La IA como herramienta de crecimiento
Uno de los momentos más donámicos fue la intervención de Emilio Torres, economista español y experto en neuropsicología. Su conferencia, titulada ‘Inteligencia Artificial: ¿Quién tiene la última palabra?’, ofreció una mirada fascinante sobre cómo la tecnología no está aquí para reemplazar el talento humano, sino para potenciarlo.
Torres insistió en que las organizaciones deben ver la IA como una herramienta de crecimiento, que no solo automatiza procesos, sino que permite que las capacidades humanas se eleven a un nuevo nivel. «El verdadero desafío», dijo, «no es implementar la IA, sino reconfigurar la forma en que pensamos y desarrollamos nuestras habilidades». Estas palabras resonaron profundamente en una audiencia que no solo busca avanzar tecnológicamente, sino hacerlo de manera consciente y con propósito.
El llamado a vencer el miedo
El cierre del evento fue memorable con la intervención de la periodista y conferencista internacional María Celeste Arrarás. Su charla fue un llamado a vencer el miedo, tanto en el ámbito personal como profesional. María Celeste, con su característico estilo cercano y auténtico, compartió anécdotas personales que arrancaron sonrisas y reflexiones profundas.
Desde su miedo al agua fría durante sus años como nadadora, hasta los nervios que sintió al debutar en televisión, nos recordó que el miedo siempre estará presente, pero que nunca debe ser un impedimento para lanzarnos a la piscina de la vida. Sus frases «De los cobardes no se ha escrito nada» y «Métele miedo a tus temores para que sepan quién manda», quedaron grabadas en la mente de los asistentes, quienes, entre aplausos, agradecieron la motivación y el empoderamiento que nos dejó.

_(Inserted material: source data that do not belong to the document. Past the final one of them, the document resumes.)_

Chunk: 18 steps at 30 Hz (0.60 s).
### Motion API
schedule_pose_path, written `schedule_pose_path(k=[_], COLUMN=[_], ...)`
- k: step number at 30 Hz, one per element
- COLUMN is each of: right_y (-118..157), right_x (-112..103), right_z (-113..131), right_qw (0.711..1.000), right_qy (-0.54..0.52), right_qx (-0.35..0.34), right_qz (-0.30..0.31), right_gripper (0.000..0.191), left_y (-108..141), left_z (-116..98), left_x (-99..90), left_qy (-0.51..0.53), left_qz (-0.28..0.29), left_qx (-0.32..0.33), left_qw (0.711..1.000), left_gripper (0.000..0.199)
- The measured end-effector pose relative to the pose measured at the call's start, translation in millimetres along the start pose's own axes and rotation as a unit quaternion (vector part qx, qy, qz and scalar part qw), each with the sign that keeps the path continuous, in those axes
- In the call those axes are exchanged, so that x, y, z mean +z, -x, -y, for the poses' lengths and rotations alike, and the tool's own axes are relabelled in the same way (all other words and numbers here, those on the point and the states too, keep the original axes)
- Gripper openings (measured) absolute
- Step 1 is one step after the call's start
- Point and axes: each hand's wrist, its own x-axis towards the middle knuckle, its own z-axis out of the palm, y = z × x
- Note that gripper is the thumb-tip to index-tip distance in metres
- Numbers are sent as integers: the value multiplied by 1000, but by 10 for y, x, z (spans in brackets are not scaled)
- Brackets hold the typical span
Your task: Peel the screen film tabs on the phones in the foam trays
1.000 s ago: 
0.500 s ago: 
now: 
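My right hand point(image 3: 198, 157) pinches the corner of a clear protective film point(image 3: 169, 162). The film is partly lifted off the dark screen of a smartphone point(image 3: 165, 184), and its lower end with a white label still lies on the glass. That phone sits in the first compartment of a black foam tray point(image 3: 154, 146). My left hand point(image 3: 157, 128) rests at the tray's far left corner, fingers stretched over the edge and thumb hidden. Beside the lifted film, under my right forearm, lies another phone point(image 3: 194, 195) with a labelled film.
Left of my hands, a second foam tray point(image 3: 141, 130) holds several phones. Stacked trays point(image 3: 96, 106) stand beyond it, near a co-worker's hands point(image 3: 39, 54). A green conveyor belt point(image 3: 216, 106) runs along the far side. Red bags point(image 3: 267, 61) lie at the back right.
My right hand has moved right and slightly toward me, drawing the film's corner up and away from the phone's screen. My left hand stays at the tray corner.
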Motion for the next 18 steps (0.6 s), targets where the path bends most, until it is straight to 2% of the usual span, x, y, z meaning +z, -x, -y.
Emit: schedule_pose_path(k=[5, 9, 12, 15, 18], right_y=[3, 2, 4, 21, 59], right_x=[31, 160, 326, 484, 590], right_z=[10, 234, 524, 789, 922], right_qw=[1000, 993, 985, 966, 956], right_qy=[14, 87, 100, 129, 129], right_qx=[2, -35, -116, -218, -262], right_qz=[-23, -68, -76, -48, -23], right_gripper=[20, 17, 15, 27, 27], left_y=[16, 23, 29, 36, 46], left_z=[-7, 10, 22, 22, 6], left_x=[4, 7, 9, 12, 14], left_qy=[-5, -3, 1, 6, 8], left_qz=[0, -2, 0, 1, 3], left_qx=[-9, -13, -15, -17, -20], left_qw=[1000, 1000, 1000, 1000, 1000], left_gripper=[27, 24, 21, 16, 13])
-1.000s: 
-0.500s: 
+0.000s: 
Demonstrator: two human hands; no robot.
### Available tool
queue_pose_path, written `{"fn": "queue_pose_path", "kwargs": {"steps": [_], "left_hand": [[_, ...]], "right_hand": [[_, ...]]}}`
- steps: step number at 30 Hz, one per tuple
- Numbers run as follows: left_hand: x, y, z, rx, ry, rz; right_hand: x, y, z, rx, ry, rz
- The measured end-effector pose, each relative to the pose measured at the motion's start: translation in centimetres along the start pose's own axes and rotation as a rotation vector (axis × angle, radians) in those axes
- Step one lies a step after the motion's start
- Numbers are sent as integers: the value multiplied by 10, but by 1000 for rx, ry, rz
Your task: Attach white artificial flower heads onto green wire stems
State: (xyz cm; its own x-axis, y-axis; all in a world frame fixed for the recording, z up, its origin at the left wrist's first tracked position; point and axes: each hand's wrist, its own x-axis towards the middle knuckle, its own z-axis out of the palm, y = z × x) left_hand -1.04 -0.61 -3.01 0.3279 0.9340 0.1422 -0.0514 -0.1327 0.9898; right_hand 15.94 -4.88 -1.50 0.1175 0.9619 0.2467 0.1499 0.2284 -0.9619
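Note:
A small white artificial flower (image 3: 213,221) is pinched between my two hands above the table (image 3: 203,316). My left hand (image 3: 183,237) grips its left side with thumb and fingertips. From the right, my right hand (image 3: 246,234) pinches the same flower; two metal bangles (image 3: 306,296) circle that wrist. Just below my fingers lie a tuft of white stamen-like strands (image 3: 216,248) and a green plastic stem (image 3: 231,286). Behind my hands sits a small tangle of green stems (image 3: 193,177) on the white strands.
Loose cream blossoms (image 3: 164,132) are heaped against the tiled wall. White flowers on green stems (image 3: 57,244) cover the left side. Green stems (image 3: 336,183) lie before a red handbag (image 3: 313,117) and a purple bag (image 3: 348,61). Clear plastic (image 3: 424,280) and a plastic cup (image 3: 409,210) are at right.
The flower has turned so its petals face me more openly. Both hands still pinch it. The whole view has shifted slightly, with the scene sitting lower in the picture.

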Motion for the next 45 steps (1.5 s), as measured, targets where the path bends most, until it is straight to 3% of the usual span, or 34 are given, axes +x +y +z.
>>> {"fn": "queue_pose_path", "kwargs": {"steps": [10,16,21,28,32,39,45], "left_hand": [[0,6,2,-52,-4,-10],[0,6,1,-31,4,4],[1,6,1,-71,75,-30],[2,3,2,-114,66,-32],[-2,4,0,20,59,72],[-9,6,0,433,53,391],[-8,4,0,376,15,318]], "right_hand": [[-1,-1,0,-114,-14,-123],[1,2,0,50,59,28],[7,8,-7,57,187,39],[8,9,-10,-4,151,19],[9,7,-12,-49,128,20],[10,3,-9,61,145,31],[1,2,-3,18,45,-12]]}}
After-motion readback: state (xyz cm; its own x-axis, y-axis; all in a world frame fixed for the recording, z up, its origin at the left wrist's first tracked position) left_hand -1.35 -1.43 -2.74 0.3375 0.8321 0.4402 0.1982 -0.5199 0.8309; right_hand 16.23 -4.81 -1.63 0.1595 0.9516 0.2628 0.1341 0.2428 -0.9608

Al finalizar el simposio, todos compartieron un ameno encuentro con las organizadoras, Marta Quéliz y Saraida De Marchena, quienes, con sonrisas y gratitud, celebraban el éxito de este evento de la comunicación iberoamericana.
La sensación que las embargaba era clara: habían trabajado para entregar una jornada de aprendizaje, donde la innovación, la ética y el futuro de la comunicación se entrelazaron para ofrecernos herramientas tangibles y valiosas.